2011 is the year Google made its major social network play with the launch of Google Plus – and became the year that imprinted Nymwars onto the map of wider collective consciousness.
Not long after Google launched Plus, it staked its citizens ability to participate in the social network and ancillary Google services on whether or not Google thought its users were operating in Plus under their “real names.”
It pitched many ordinary netizens into longstanding battles surrounding identity and anonymity online – and brought issues of privacy and safety to the fore of mainstream media discussions.
Shortly after welcoming everyone to its new social network, Google Plus quietly embarked on a sudden, mass account purge. The shutoff of Google+ user accounts spanned from well-known tech figures to generally anyone that didn’t conform to its ill-defined policy.
It was the first strike in Google Plus’ enforcement of its “real names” identity rules.
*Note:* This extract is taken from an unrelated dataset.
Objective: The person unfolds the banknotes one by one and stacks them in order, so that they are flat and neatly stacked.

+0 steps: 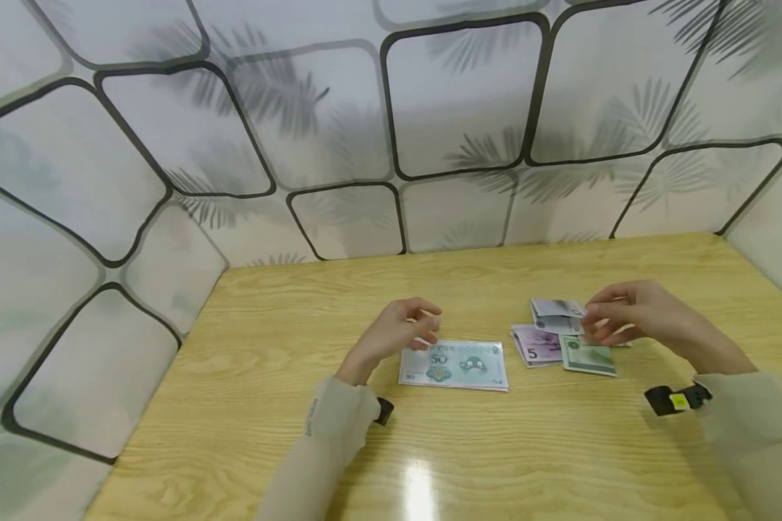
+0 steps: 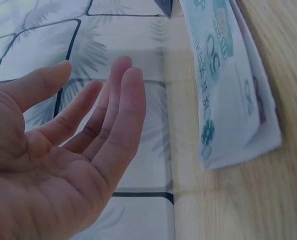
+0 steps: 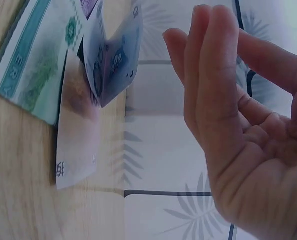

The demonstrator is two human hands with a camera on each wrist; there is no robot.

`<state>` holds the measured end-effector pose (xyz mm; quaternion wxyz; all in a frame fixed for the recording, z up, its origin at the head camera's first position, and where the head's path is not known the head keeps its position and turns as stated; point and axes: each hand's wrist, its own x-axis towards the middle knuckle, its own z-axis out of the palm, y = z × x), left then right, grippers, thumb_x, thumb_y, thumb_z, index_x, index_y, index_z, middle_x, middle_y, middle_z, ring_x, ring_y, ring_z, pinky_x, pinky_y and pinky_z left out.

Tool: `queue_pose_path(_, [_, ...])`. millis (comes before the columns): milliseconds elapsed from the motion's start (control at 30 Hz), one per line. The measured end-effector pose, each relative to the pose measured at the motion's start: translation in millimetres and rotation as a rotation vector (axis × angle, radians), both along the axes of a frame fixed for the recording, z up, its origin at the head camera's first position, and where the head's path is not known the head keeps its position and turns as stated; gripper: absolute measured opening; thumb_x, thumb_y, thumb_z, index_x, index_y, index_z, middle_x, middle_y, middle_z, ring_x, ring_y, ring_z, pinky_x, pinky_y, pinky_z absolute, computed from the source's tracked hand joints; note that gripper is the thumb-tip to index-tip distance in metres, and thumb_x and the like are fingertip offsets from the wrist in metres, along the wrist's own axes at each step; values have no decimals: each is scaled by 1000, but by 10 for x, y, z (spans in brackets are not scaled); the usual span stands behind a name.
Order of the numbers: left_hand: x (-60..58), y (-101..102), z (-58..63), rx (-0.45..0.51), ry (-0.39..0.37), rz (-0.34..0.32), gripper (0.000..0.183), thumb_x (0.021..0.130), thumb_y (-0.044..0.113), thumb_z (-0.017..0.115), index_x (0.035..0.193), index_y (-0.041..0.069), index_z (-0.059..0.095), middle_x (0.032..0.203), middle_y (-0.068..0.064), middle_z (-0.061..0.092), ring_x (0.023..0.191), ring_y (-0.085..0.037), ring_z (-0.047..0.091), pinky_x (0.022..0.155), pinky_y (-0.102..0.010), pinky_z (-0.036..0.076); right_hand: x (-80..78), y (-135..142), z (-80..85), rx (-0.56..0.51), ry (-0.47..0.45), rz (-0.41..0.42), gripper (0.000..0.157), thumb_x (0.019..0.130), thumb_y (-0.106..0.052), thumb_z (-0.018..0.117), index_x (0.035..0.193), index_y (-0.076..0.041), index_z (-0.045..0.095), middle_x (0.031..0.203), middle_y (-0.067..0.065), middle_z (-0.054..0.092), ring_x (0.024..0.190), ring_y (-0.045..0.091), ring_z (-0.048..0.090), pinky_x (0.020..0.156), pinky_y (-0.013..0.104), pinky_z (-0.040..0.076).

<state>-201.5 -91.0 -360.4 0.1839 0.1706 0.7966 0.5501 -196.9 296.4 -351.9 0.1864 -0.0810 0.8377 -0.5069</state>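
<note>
My left hand (image 1: 396,331) hovers by the left end of a small stack of green 50 banknotes (image 1: 472,365), its fingers loosely bent and holding nothing. The left wrist view shows the palm (image 2: 63,165) apart from the stack (image 2: 228,100), with another note's edge beneath. Beside a pile of folded banknotes my right hand (image 1: 635,311) is raised, empty and relaxed. That pile has a half-open pale violet note (image 1: 550,318), a purple 5 note (image 1: 534,346) and a green note (image 1: 589,357). A brownish note (image 3: 78,135) pokes out beneath, mostly hidden in the head view.
The notes lie on a wood-grain table (image 1: 267,434). A patterned wall covering (image 1: 339,130) rises behind it and along the left side. Black wrist straps show at the left cuff (image 1: 383,411) and right cuff (image 1: 678,399).
</note>
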Motion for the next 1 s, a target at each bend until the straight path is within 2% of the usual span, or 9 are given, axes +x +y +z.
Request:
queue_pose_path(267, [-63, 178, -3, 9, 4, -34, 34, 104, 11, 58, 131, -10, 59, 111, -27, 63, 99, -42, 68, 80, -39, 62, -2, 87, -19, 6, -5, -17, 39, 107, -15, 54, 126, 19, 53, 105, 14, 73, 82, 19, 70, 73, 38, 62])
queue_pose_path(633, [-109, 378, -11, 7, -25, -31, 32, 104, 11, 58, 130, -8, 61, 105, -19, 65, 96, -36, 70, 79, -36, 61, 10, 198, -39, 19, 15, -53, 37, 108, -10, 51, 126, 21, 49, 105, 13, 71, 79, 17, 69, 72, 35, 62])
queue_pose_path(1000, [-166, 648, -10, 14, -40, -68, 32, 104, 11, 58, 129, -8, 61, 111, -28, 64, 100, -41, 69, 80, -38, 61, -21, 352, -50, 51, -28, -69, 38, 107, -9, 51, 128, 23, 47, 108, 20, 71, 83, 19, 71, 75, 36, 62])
Accounts with pseudonyms, nicknames, mononyms, names that included scripts from multiple languages, names that “looked fake” and stage names were all suspended in a mass purge.
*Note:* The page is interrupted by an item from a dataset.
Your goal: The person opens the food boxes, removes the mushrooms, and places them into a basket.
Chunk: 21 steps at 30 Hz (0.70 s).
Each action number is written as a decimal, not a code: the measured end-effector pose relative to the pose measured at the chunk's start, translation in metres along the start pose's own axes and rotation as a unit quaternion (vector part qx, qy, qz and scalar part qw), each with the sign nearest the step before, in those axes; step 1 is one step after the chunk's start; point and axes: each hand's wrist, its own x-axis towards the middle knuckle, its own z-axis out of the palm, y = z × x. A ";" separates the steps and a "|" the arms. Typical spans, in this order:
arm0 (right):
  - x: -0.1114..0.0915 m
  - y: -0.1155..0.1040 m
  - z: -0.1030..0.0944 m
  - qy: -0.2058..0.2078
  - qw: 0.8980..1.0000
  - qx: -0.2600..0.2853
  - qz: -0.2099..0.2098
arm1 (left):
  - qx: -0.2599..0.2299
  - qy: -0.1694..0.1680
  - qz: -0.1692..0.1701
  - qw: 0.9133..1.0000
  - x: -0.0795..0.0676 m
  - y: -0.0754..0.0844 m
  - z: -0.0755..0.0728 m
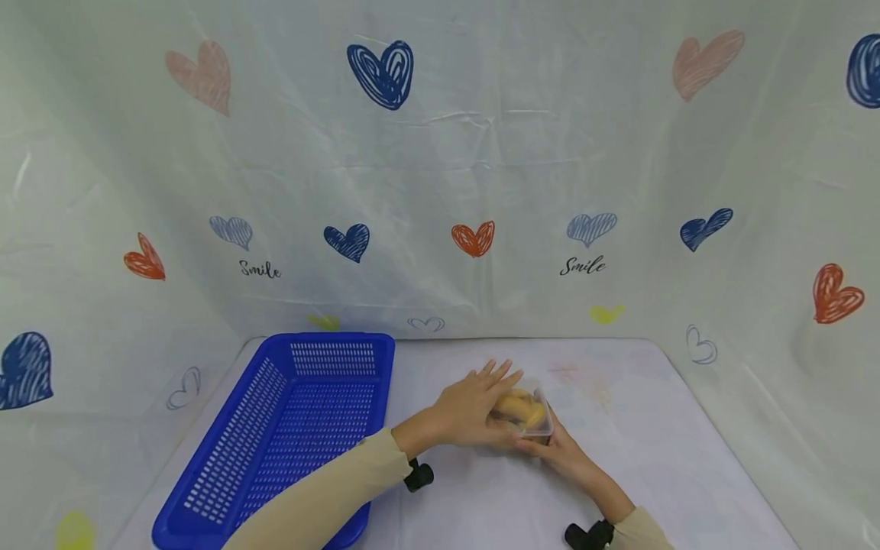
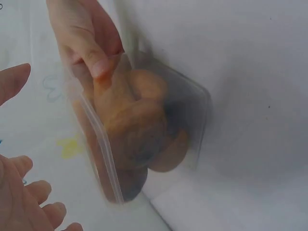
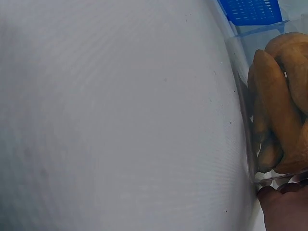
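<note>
A pale sheet (image 1: 529, 153) printed with hearts and the word "Smile" is hanging behind and on both sides of the white table (image 1: 639, 458). On the left, a blue perforated basket (image 1: 309, 412) is lying lengthwise on the table, and my beige left sleeve (image 1: 323, 489) is crossing in front of its near right part. A black device (image 1: 419, 476) is sitting at that wrist. Right of the basket, I am holding my left hand (image 1: 470, 409) with its fingers extended and spread beside the mouth of a clear plastic tub (image 2: 190, 103); in the left wrist view those fingers are standing apart from it. The tub is standing right of the table's middle, well apart from the basket, and yellow-orange pieces (image 1: 520, 409) are lying heaped inside; I cannot tell whether its base is touching the table. With my right hand (image 1: 560, 451) I am gripping the tub from its right, my thumb pressing on its wall. Farther right, another black device (image 1: 589, 535) is sitting by my right sleeve (image 1: 641, 531).
</note>
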 end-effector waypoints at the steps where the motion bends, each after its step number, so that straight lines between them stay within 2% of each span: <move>1: 0.000 0.000 0.000 -0.004 1.000 0.001 -0.001 | 0.006 -0.001 0.003 1.000 0.002 0.002 0.003; 9: -0.001 0.000 -0.001 -0.023 1.000 -0.008 -0.012 | 0.073 -0.010 0.015 0.997 0.010 0.013 0.028; 14: 0.000 -0.001 0.000 -0.022 1.000 0.001 -0.005 | 0.116 0.010 0.012 0.993 0.013 0.018 0.040; 17: 0.000 -0.001 0.000 -0.010 1.000 0.001 -0.003 | 0.150 0.021 0.010 0.988 0.014 0.021 0.045; 21: 0.000 0.001 0.000 -0.003 1.000 -0.004 -0.006 | 0.218 0.022 0.008 0.976 0.014 0.028 0.051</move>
At launch the G+ policy stated, "To help fight spam and prevent fake profiles, use the name your friends, family or co-workers usually call you."
Google+ did not warn users before suspending user accounts. Some people reported being locked out of all Google services, including docs and Gmail.
Controversies and raging debates about online anonymity and pseudonyms are certainly part of the online landscape. But Google Plus’ mishandling of social networking in regard to user names pushed pseudonym arguments out of online community spheres, and into mainstream consciousness.
The Google Plus “real names” issue is so deeply troubling, divisive and unendingly problematic that 2011 effectively became Nymwars Year Zero.